→ PROBLEM
Copy out again, unchanged, the listing below from the line that has "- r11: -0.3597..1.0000" through the line that has "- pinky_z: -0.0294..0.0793".

→ RECORDS FOR PROCESSING
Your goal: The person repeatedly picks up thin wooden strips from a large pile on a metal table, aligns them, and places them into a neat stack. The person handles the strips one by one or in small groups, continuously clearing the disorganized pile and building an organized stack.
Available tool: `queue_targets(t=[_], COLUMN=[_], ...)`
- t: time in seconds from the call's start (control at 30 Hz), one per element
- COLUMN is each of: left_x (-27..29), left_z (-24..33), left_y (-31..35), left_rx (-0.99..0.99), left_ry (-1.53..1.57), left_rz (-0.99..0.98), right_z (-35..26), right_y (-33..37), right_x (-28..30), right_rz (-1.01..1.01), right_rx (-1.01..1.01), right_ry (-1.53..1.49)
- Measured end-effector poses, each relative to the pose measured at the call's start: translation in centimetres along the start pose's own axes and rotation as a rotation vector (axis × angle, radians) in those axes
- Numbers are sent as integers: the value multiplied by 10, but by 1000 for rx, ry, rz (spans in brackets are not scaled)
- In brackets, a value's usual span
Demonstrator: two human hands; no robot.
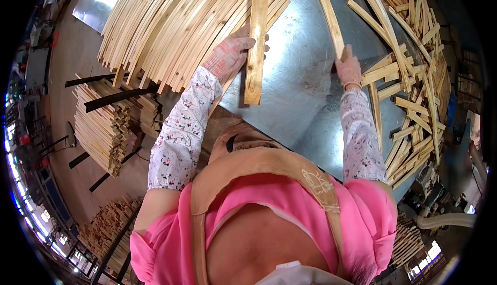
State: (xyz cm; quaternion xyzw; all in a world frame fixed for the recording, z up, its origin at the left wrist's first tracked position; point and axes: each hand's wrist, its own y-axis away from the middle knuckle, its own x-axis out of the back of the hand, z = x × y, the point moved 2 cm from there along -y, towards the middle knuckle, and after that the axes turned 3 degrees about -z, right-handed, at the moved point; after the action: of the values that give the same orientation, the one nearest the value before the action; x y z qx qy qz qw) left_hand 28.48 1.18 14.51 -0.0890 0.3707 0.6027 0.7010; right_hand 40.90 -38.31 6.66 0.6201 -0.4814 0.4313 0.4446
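My left hand (233, 51), in a pale pink glove, is closed round a wide wooden board (255, 59). The board stands out over the metal table, its near end toward me. Beside that hand, a broad row of long thin wooden strips (171, 31) lies on the left part of the table. My right hand (348, 68), gloved too, grips the near end of a long narrow wooden strip (327, 15) that runs away from me. To the right of this hand lies a jumbled heap of short wooden pieces (406, 77).
Shiny sheet metal covers the table (300, 88) between my hands. Below left, a stack of wooden strips (101, 124) rests on dark metal bars (121, 98). More stacked wood (111, 225) stands at the lower left, and a pale hose (445, 220) at the lower right.
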Motion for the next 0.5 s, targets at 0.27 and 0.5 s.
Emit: queue_targets(t=[0.27, 0.5], left_x=[37, 181], left_z=[14, 51], left_y=[-4, 65], left_rx=[37, -65], left_ry=[-168, -2026], left_rz=[264, 734], right_z=[-264, -237], right_y=[184, 181], right_x=[-67, -97], right_rz=[-855, -803], right_rx=[107, 334], right_ry=[-432, -446])
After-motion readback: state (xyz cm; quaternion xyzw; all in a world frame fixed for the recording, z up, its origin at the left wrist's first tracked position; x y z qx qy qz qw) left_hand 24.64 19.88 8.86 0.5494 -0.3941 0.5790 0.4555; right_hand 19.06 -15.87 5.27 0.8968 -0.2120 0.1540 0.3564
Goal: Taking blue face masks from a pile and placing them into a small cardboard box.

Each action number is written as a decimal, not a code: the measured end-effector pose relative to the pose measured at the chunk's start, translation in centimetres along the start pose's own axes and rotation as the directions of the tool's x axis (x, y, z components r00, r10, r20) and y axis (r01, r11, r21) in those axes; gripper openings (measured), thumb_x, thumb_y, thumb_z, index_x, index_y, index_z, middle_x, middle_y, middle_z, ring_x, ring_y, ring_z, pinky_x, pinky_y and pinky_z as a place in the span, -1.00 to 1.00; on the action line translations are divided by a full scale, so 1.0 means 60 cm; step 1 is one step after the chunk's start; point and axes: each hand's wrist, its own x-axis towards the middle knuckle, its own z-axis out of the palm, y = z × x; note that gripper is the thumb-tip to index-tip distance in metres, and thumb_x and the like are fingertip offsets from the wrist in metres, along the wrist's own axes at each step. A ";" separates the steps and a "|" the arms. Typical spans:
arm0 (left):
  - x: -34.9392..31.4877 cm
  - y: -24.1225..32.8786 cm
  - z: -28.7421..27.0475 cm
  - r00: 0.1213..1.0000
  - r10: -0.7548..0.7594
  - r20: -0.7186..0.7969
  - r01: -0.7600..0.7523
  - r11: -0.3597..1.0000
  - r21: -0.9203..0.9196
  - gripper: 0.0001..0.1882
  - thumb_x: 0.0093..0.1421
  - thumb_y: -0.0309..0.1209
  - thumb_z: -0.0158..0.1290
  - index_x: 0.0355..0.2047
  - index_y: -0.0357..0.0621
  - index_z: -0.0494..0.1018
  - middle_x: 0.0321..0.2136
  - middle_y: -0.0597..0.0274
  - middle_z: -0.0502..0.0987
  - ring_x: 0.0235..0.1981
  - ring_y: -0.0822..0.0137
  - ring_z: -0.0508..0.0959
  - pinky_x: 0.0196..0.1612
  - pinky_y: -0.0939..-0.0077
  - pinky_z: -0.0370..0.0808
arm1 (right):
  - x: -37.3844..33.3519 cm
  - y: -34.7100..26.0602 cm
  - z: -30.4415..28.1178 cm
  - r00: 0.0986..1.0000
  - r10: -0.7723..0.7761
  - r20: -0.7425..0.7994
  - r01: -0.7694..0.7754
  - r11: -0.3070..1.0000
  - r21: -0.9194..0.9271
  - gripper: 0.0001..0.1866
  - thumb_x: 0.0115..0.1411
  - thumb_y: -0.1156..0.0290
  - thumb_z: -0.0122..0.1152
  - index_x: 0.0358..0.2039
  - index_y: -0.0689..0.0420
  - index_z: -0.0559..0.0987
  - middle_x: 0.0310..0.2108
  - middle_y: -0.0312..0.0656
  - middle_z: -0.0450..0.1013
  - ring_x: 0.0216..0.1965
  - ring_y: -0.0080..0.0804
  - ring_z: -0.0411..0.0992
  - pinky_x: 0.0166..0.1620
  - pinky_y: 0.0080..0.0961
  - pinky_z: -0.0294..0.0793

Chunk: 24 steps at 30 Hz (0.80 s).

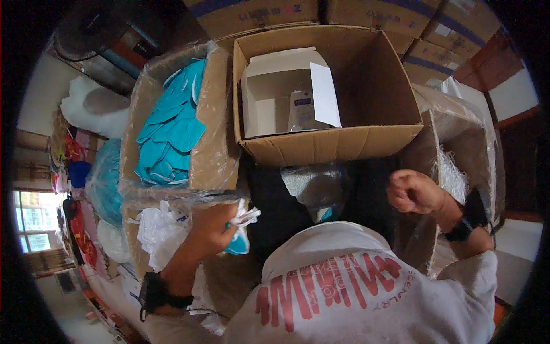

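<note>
My left hand (215, 227) is closed around a teal face mask (238, 244), whose lower part hangs out below the fingers. A crumpled white piece (247, 216), perhaps straps or folded wrapping, sticks out of the same grip. Just left of that hand lies a pile of white packets or slips (163, 234) in a box. My right hand (415, 192) is raised on the other side with its fingers curled in; whether anything is between them is hidden. Nearest to it is a box holding a bundle of thin white strands (454, 176).
A plastic-lined carton (215, 123) full of teal masks (172, 123) stands at the far left. Ahead is an open cardboard box (338, 148) with a white inner carton (266, 86) and a small packet inside. Stacked cartons (252, 14) rise behind. A clear bag (312, 186) lies between my legs.
</note>
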 end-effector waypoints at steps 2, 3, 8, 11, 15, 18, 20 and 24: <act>0.042 0.032 0.012 0.978 -0.194 0.078 0.202 0.973 -0.110 -0.74 -0.04 -0.33 0.05 -0.35 -0.21 0.40 -0.45 -0.01 0.40 -0.36 -0.01 0.40 -0.32 0.29 0.34 | 0.033 0.009 -0.003 0.988 0.067 -0.138 -0.058 0.996 0.071 -0.85 0.10 0.39 -0.13 -0.54 0.13 0.39 -0.62 -0.27 0.29 -0.66 -0.54 0.22 -0.63 -0.66 0.21; 0.063 0.049 0.013 0.948 -0.288 0.134 0.307 0.940 -0.150 -0.72 -0.04 -0.31 0.08 -0.34 -0.22 0.40 -0.43 0.00 0.40 -0.35 -0.01 0.40 -0.31 0.29 0.34 | 0.053 0.029 -0.014 0.980 0.096 -0.172 -0.082 0.993 0.088 -0.84 0.12 0.37 -0.13 -0.51 0.13 0.39 -0.59 -0.27 0.31 -0.61 -0.53 0.26 -0.57 -0.67 0.26; 0.113 0.036 0.041 0.994 -0.098 0.053 0.107 0.971 -0.215 -0.56 -0.11 -0.18 0.17 -0.32 -0.24 0.38 -0.33 0.05 0.40 -0.30 0.05 0.41 -0.27 0.30 0.33 | 0.154 0.146 -0.065 0.900 0.176 -0.398 -0.141 0.983 0.116 -0.73 0.18 0.23 -0.16 -0.36 0.15 0.44 -0.46 -0.25 0.38 -0.34 -0.43 0.38 -0.25 -0.60 0.38; 0.124 0.029 0.048 0.996 -0.063 -0.064 0.049 0.979 -0.197 -0.60 -0.07 -0.16 0.14 -0.39 -0.24 0.36 -0.39 0.07 0.37 -0.35 0.10 0.39 -0.28 0.32 0.32 | 0.217 0.209 -0.103 0.865 0.199 -0.460 -0.165 0.980 0.112 -0.66 0.19 0.18 -0.13 -0.24 0.21 0.43 -0.35 -0.20 0.39 -0.28 -0.37 0.38 -0.17 -0.55 0.35; 0.134 0.026 0.041 0.993 -0.045 -0.112 0.017 0.970 -0.241 -0.70 0.06 -0.21 0.02 -0.45 -0.23 0.32 -0.45 0.08 0.34 -0.39 0.15 0.38 -0.32 0.42 0.31 | 0.261 0.246 -0.131 0.809 0.263 -0.526 -0.288 0.957 0.036 -0.51 0.18 0.10 -0.10 -0.05 0.24 0.33 -0.13 -0.15 0.33 -0.15 -0.35 0.31 -0.07 -0.54 0.25; 0.138 0.019 0.041 0.990 -0.082 -0.113 0.042 0.947 -0.320 -0.67 0.16 -0.17 -0.11 -0.45 -0.24 0.31 -0.50 0.14 0.34 -0.42 0.28 0.38 -0.35 0.51 0.30 | 0.269 0.236 -0.111 0.892 0.045 -0.450 -0.142 0.973 -0.183 -0.46 0.16 0.07 -0.06 0.02 0.21 0.28 -0.05 -0.15 0.28 -0.07 -0.42 0.23 -0.03 -0.56 0.21; 0.137 0.023 0.037 0.985 -0.139 -0.097 0.080 0.888 -0.453 -0.65 0.18 -0.14 -0.14 -0.45 -0.24 0.31 -0.53 0.20 0.35 -0.46 0.37 0.37 -0.37 0.55 0.30 | 0.259 0.160 -0.020 0.923 -0.300 -0.242 0.169 0.879 -0.446 -0.45 0.16 0.09 -0.05 0.05 0.21 0.24 -0.05 -0.15 0.28 -0.07 -0.46 0.22 -0.02 -0.56 0.20; 0.139 0.044 0.026 0.960 -0.274 -0.053 0.171 0.729 -0.663 -0.59 0.19 -0.09 -0.18 -0.50 -0.23 0.33 -0.60 0.29 0.37 -0.51 0.49 0.35 -0.40 0.61 0.29 | 0.232 0.060 0.120 0.916 -0.306 0.258 0.401 0.713 -0.575 -0.48 0.17 0.15 -0.04 0.05 0.22 0.24 -0.03 -0.14 0.26 -0.07 -0.52 0.22 -0.03 -0.58 0.21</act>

→ ANSWER BELOW
  - r11: -0.3597..1.0000
  - r21: -0.9203..0.9196
  - gripper: 0.0001..0.1882
  - thumb_x: 0.0093..0.1421
  - thumb_y: -0.0309..0.1209
  - thumb_z: -0.0158..0.1290
  - index_x: 0.0355..0.2047
  - index_y: -0.0357..0.0621
  - index_z: -0.0494..0.1018
  - middle_x: 0.0321..0.2136
  - middle_y: -0.0597..0.0274
  - middle_z: -0.0502..0.0987
  - ring_x: 0.0235..0.1981
  - ring_y: -0.0822..0.0137
  - ring_z: -0.0508..0.0959
  - pinky_x: 0.0196..0.1612
  - pinky_y: -0.0939..-0.0077
  - pinky_z: -0.0370..0.0808
arm1 (right):
  - x: -37.3844..33.3519 cm
  - y: -34.7100..26.0602 cm
  - z: -30.4415..28.1178 cm
  - r00: 0.0986..1.0000
  - r10: -0.7723..0.7761
  - r20: -0.7425..0.7994
  - r01: -0.7694..0.7754
  - r11: -0.3070..1.0000
  - r21: -0.9194..0.9271
  - gripper: 0.0001..0.1866
  - thumb_x: 0.0115..0.1411
  - thumb_y: -0.1156..0.0290
  - thumb_z: -0.0122..0.1152
  - index_x: 0.0358..0.2039
  - index_y: -0.0689..0.0420
  - index_z: -0.0559..0.0987
  - middle_x: 0.0310..0.2108
  - middle_y: -0.0312..0.0656
  - middle_z: -0.0450..0.1013
  - ring_x: 0.0216..0.1965
  - ring_y: -0.0080..0.0804
  - ring_z: -0.0411..0.0992
  - pinky_x: 0.0166..0.1620
  - pinky_y: 0.0080..0.0961
  - pinky_z: -0.0294..0.0793

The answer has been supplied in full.